**To do:** Every line in the data must be transcribed exactly.

[Records from a data source]

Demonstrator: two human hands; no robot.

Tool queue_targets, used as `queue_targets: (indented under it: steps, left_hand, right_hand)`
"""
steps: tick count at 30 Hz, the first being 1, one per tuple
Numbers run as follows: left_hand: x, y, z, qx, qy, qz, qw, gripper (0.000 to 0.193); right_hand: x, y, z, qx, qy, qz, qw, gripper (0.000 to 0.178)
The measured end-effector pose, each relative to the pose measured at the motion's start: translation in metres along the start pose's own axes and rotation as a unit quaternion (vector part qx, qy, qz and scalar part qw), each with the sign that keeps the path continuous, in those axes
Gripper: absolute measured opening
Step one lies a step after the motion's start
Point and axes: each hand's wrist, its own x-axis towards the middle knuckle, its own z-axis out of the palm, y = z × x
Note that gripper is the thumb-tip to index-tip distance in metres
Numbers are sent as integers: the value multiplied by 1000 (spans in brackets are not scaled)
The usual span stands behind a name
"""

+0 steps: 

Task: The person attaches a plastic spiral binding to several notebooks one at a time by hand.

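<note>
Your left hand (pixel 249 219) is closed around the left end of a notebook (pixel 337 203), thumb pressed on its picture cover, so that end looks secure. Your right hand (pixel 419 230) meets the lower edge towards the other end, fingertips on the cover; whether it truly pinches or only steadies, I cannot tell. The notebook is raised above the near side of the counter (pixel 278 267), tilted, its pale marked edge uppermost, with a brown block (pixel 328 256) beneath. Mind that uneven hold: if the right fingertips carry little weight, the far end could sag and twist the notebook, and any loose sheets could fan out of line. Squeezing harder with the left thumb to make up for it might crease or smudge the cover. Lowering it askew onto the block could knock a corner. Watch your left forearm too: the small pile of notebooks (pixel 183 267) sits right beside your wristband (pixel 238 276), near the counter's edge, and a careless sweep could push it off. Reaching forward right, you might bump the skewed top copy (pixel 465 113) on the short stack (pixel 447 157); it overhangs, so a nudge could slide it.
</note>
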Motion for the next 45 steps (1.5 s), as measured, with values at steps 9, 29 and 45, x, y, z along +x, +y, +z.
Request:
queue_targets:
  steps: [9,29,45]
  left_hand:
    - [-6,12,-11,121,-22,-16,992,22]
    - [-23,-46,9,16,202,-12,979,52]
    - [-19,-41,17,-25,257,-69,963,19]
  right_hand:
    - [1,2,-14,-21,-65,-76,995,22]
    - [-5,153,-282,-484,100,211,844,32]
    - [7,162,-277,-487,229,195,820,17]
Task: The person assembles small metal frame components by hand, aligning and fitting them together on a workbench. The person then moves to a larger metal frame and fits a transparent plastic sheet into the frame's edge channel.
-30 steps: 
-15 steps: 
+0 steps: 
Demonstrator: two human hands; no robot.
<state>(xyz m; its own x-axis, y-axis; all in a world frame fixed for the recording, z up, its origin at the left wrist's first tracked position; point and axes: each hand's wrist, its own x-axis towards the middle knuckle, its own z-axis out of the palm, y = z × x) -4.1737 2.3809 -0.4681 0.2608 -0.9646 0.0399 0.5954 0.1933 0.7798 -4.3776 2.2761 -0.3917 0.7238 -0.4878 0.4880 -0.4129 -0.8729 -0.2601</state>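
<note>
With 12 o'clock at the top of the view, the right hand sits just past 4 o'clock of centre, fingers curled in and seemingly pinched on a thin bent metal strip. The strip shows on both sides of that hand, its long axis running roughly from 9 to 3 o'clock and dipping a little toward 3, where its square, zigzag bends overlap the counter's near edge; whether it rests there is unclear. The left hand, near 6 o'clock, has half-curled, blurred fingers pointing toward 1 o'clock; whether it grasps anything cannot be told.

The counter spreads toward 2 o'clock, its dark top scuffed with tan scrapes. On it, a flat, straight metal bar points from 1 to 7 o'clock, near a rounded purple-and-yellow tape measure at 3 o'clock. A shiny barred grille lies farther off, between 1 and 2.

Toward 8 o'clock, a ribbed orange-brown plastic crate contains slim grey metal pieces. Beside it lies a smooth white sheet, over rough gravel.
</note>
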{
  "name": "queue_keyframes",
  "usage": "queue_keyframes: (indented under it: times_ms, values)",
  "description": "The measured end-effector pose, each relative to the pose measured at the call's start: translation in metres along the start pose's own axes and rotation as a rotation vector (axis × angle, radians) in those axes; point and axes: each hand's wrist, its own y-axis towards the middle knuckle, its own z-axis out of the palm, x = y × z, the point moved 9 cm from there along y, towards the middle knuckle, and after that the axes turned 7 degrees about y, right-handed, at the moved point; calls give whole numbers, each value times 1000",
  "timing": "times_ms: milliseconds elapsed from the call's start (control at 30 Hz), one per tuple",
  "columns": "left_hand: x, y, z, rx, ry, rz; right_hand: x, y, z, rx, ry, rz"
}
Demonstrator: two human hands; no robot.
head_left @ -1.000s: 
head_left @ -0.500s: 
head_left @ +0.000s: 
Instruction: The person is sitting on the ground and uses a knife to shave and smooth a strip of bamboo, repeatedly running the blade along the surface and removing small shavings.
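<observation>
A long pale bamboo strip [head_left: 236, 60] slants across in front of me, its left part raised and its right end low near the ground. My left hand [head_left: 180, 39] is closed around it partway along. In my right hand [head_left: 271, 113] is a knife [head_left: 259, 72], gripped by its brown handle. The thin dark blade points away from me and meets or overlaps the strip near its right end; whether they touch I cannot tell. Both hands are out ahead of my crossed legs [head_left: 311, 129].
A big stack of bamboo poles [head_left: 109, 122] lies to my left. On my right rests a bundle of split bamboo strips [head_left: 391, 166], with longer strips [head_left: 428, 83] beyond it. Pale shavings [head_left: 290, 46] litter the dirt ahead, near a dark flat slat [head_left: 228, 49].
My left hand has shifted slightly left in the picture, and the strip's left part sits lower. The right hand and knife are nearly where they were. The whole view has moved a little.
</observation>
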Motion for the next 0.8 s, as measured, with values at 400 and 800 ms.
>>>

**Answer to the problem:**
Demonstrator: two human hands; no robot.

Tool queue_targets, used as `queue_targets: (indented under it: steps, left_hand, right_hand)`
"""
steps: tick count at 30 Hz, the first being 1, one per tuple
Numbers run as follows: left_hand: x, y, z, qx, qy, qz, qw, gripper (0.000 to 0.193); right_hand: x, y, z, qx, qy, qz, qw, gripper (0.000 to 0.178)
The measured end-effector pose, each relative to the pose measured at the motion's start: translation in metres along the start pose's own axes and rotation as a unit quaternion (vector part qx, qy, qz and scalar part qw), each with the sign that keeps the path continuous, in those axes
Gripper: absolute measured opening
Step one lies a step after the motion's start
Point and axes: each hand's wrist, its own x-axis towards the middle knuckle, its own z-axis out of the palm, y = z × x
Note that gripper is the thumb-tip to index-tip distance in metres
Numbers are sent as integers: the value multiplied by 1000 (spans in brackets are not scaled)
The usual span stands behind a name
"""

+0 steps: 

Task: The person attaches a plastic spiral binding to several notebooks one at a time by hand.

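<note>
Your left hand (pixel 249 219) is closed around the left end of a notebook (pixel 337 203), thumb pressed on its picture cover, so that end looks secure. Your right hand (pixel 419 230) meets the lower edge towards the other end, fingertips on the cover; whether it truly pinches or only steadies, I cannot tell. The notebook is raised above the near side of the counter (pixel 278 267), tilted, its pale marked edge uppermost, with a brown block (pixel 328 256) beneath. Mind that uneven hold: if the right fingertips carry little weight, the far end could sag and twist the notebook, and any loose sheets could fan out of line. Squeezing harder with the left thumb to make up for it might crease or smudge the cover. Lowering it askew onto the block could knock a corner. Watch your left forearm too: the small pile of notebooks (pixel 183 267) sits right beside your wristband (pixel 238 276), near the counter's edge, and a careless sweep could push it off. Reaching forward right, you might bump the skewed top copy (pixel 465 113) on the short stack (pixel 447 157); it overhangs, so a nudge could slide it.
</note>
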Motion for the next 45 steps (1.5 s), as measured, with values at steps 9, 29 and 45, x, y, z along +x, +y, +z.
Request:
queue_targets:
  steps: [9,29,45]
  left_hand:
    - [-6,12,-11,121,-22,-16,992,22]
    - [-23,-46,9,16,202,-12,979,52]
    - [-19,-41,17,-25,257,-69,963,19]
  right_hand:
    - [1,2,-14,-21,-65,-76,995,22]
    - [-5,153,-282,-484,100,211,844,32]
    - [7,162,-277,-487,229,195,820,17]
Task: The person assembles small metal frame components by hand, aligning and fitting them together on a workbench. The person then moves to a larger metal frame and fits a transparent plastic sheet into the frame's edge channel.
-30 steps: 
-15 steps: 
+0 steps: 
Demonstrator: two human hands; no robot.
<state>(xyz m; its own x-axis, y-axis; all in a world frame fixed for the recording, z up, its origin at the left wrist's first tracked position; point and axes: each hand's wrist, its own x-axis towards the middle knuckle, its own z-axis out of the palm, y = z × x) -4.1737 2.3809 -0.4681 0.2608 -0.9646 0.0399 0.5954 0.1933 0.7798 -4.3776 2.2761 -0.3917 0.7238 -0.4878 0.4880 -0.4129 -0.8729 -0.2601</state>
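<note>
With 12 o'clock at the top of the view, the right hand sits just past 4 o'clock of centre, fingers curled in and seemingly pinched on a thin bent metal strip. The strip shows on both sides of that hand, its long axis running roughly from 9 to 3 o'clock and dipping a little toward 3, where its square, zigzag bends overlap the counter's near edge; whether it rests there is unclear. The left hand, near 6 o'clock, has half-curled, blurred fingers pointing toward 1 o'clock; whether it grasps anything cannot be told.

The counter spreads toward 2 o'clock, its dark top scuffed with tan scrapes. On it, a flat, straight metal bar points from 1 to 7 o'clock, near a rounded purple-and-yellow tape measure at 3 o'clock. A shiny barred grille lies farther off, between 1 and 2.

Toward 8 o'clock, a ribbed orange-brown plastic crate contains slim grey metal pieces. Beside it lies a smooth white sheet, over rough gravel.
</note>
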{
  "name": "queue_keyframes",
  "usage": "queue_keyframes: (indented under it: times_ms, values)",
  "description": "The measured end-effector pose, each relative to the pose measured at the call's start: translation in metres along the start pose's own axes and rotation as a rotation vector (axis × angle, radians) in those axes; point and axes: each hand's wrist, its own y-axis towards the middle knuckle, its own z-axis out of the palm, x = y × z, the point moved 9 cm from there along y, towards the middle knuckle, and after that the axes turned 7 degrees about y, right-handed, at the moved point; calls give whole numbers, each value times 1000",
  "timing": "times_ms: milliseconds elapsed from the call's start (control at 30 Hz), one per tuple",
  "columns": "left_hand: x, y, z, rx, ry, rz; right_hand: x, y, z, rx, ry, rz"
}
Demonstrator: two human hands; no robot.
head_left @ -1.000s: 
head_left @ -0.500s: 
head_left @ +0.000s: 
Instruction: The person is sitting on the ground and uses a knife to shave and smooth a strip of bamboo, repeatedly running the blade along the surface and removing small shavings.
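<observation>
A long pale bamboo strip [head_left: 236, 60] slants across in front of me, its left part raised and its right end low near the ground. My left hand [head_left: 180, 39] is closed around it partway along. In my right hand [head_left: 271, 113] is a knife [head_left: 259, 72], gripped by its brown handle. The thin dark blade points away from me and meets or overlaps the strip near its right end; whether they touch I cannot tell. Both hands are out ahead of my crossed legs [head_left: 311, 129].
A big stack of bamboo poles [head_left: 109, 122] lies to my left. On my right rests a bundle of split bamboo strips [head_left: 391, 166], with longer strips [head_left: 428, 83] beyond it. Pale shavings [head_left: 290, 46] litter the dirt ahead, near a dark flat slat [head_left: 228, 49].
My left hand has shifted slightly left in the picture, and the strip's left part sits lower. The right hand and knife are nearly where they were. The whole view has moved a little.
</observation>
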Motion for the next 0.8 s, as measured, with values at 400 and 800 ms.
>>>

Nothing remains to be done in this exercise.